# York furnace inducer motor won't shut off



## yuri (Nov 29, 2008)

Once the thermostat/tstat is satisfied ( house is warm enough ) then the burner shuts off and most brands run the inducer for another 30 seconds to purge any fumes out ( post purge ).

After that it shuts off and the main air fan ( blower ) runs for another 2-3 mins depending on what it is set for on the circuit board.

If the inducer fan keeps running then it usually is the relay for it on the circuit board is sticking ON.

Remove the fan door and press in the door switch and keep it ON with duct tape.

Start and run the furnace and get the burner and blower running. Then get a helper to drop the tstat to below the house temp and everything should shut off in the proper sequence.

If the inducer keeps running then carefully tap the 1" square black plastic relays on the circuit board with the back end of a plastic handled screwdriver.

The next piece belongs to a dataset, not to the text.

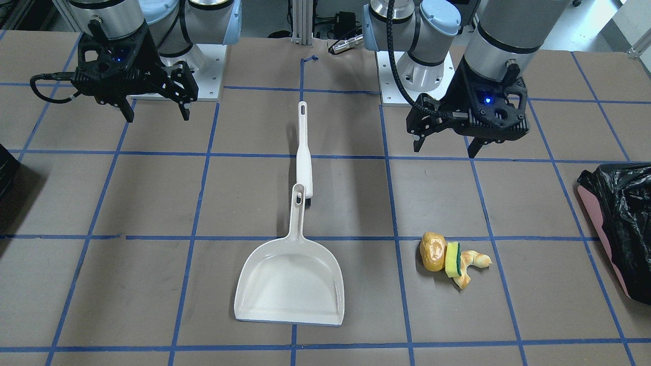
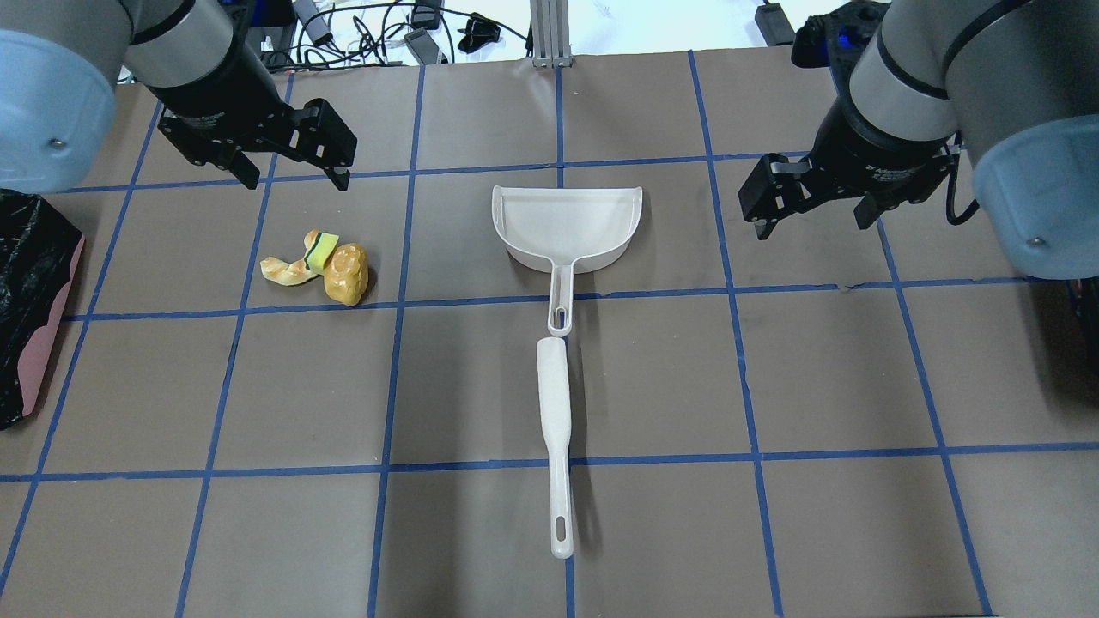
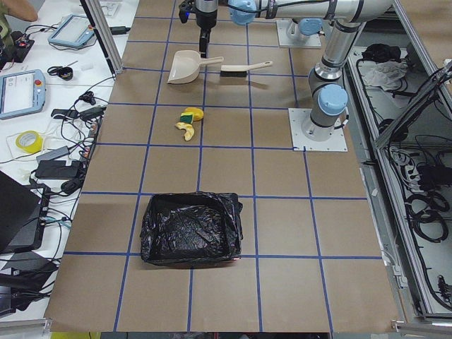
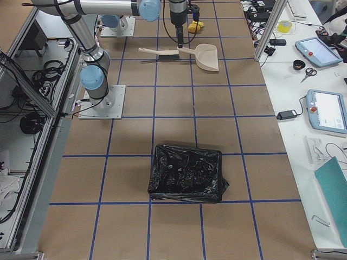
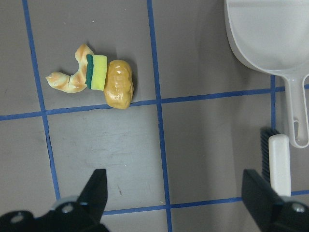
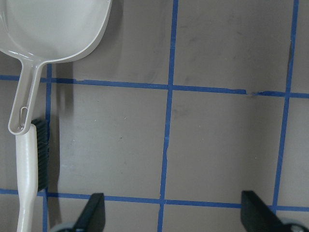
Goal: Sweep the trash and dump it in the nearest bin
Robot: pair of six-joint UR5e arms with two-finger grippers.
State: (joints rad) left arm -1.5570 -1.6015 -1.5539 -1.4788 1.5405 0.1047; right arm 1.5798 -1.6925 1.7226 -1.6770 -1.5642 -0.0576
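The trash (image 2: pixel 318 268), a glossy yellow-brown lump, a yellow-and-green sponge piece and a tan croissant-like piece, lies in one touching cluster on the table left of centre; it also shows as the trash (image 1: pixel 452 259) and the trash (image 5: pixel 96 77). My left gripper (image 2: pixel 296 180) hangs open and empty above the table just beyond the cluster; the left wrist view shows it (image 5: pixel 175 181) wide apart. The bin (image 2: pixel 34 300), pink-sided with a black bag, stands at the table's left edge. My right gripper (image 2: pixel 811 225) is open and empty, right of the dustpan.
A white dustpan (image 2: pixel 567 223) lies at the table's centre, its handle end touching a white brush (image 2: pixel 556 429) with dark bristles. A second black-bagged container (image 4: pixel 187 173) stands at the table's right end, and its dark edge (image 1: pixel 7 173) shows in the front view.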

If it stops then you know one is sticking and you need a new circuit board.


----------



## user_12345a (Nov 23, 2014)

You can also use a wire with alligator clips and jump R to W with the thermostat in the off position, rule out the stat completely.


----------



## biglars57 (May 8, 2018)

Thanks for the quick response Yuri! I am out of town and won't be back with the furnace until this weekend and I'll try what you have recommended. But I will add that the furnace shuts down after about the same amount of time regardless of what temp has been reached. And the Nest unit that we use is orange (calling for heat) but furnace will not restart until the power switch is turned off then on again. Would the relay or board cause the early shut down too?


----------



## yuri (Nov 29, 2008)

Nest has had LOTS of problems.

Do you have it hooked to a C wire in the furnace?

Some Nests may use a power stealing feature and that can fool the circuit board into thinking it is slightly calling for heat with a low voltage signal. That can barely trigger the inducer fan relay.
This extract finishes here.